Try it
Please restate the data word for word, leaving out no line.

Supplied material
== Segment start ==
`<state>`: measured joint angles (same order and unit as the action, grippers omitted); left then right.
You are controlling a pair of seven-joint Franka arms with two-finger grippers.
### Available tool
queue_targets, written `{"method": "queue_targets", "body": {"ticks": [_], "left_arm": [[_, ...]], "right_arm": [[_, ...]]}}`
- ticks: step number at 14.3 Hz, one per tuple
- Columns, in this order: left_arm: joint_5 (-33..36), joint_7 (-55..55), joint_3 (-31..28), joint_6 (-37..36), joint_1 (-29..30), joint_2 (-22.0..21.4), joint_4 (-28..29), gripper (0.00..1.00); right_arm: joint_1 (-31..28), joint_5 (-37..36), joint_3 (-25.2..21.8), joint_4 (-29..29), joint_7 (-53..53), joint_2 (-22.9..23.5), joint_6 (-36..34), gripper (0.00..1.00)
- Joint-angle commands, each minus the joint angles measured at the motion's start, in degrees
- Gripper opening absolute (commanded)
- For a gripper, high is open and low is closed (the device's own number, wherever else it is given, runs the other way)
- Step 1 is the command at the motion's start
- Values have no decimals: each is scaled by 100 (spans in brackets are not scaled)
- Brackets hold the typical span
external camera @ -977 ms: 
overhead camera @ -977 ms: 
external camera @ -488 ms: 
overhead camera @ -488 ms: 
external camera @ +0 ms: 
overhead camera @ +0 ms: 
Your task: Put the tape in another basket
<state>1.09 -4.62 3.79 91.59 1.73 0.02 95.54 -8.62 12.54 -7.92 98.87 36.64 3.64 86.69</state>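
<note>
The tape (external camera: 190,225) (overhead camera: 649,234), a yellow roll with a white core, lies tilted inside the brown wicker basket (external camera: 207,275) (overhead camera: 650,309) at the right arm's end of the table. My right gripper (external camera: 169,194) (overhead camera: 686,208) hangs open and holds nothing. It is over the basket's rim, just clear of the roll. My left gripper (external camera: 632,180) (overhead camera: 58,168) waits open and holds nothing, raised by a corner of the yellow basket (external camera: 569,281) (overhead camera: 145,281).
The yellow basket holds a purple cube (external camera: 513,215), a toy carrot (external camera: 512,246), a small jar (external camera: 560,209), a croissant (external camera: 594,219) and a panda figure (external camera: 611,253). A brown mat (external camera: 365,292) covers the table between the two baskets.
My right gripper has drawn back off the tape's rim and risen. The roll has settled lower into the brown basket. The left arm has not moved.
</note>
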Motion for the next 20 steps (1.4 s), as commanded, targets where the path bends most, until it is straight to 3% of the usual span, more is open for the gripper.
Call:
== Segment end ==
Answer space
`<state>`: measured joint angles (same order and unit as the action, grippers omitted); left then right.
You are controlling a pair of seven-joint Franka arms with two-finger grippers.
### Available tool
queue_targets, written `{"method": "queue_targets", "body": {"ticks": [_], "left_arm": [[_, ...]], "right_arm": [[_, ...]]}}`
- ticks: step number at 14.3 Hz, one per tuple
- Columns, in this order: left_arm: joint_5 (-33..36), joint_7 (-55..55), joint_3 (-31..28), joint_6 (-37..36), joint_1 (-29..30), joint_2 (-22.0..21.4), joint_4 (-28..29), gripper (0.00..1.00); right_arm: joint_1 (-31..28), joint_5 (-37..36), joint_3 (-25.2..21.8), joint_4 (-29..29), joint_7 (-53..53), joint_2 (-22.9..23.5), joint_6 (-36..34), gripper (0.00..1.00)
- Joint-angle commands, each minus the joint angles measured at the motion's start, in degrees
- Gripper opening absolute (commanded)
- For a gripper, high is open and low is closed (the device's own number, wherever else it is given, runs the other way)
- Step 1 is the command at the motion's start
- Values have no decimals: each is scaled by 100 (spans in brackets are not scaled)
- Brackets hold the typical span
external camera @ -977 ms: 
overhead camera @ -977 ms: 
external camera @ -488 ms: 
overhead camera @ -488 ms: 
external camera @ +0 ms: 
overhead camera @ +0 ms: 
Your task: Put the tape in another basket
<state>1.09 -4.62 3.79 91.59 1.73 0.02 95.54 -8.62 12.54 -7.92 98.87 36.64 3.64 86.69</state>
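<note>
The tape (external camera: 190,225) (overhead camera: 649,234), a yellow roll with a white core, lies tilted inside the brown wicker basket (external camera: 207,275) (overhead camera: 650,309) at the right arm's end of the table. My right gripper (external camera: 169,194) (overhead camera: 686,208) hangs open and holds nothing. It is over the basket's rim, just clear of the roll. My left gripper (external camera: 632,180) (overhead camera: 58,168) waits open and holds nothing, raised by a corner of the yellow basket (external camera: 569,281) (overhead camera: 145,281).
The yellow basket holds a purple cube (external camera: 513,215), a toy carrot (external camera: 512,246), a small jar (external camera: 560,209), a croissant (external camera: 594,219) and a panda figure (external camera: 611,253). A brown mat (external camera: 365,292) covers the table between the two baskets.
My right gripper has drawn back off the tape's rim and risen. The roll has settled lower into the brown basket. The left arm has not moved.
</note>
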Motion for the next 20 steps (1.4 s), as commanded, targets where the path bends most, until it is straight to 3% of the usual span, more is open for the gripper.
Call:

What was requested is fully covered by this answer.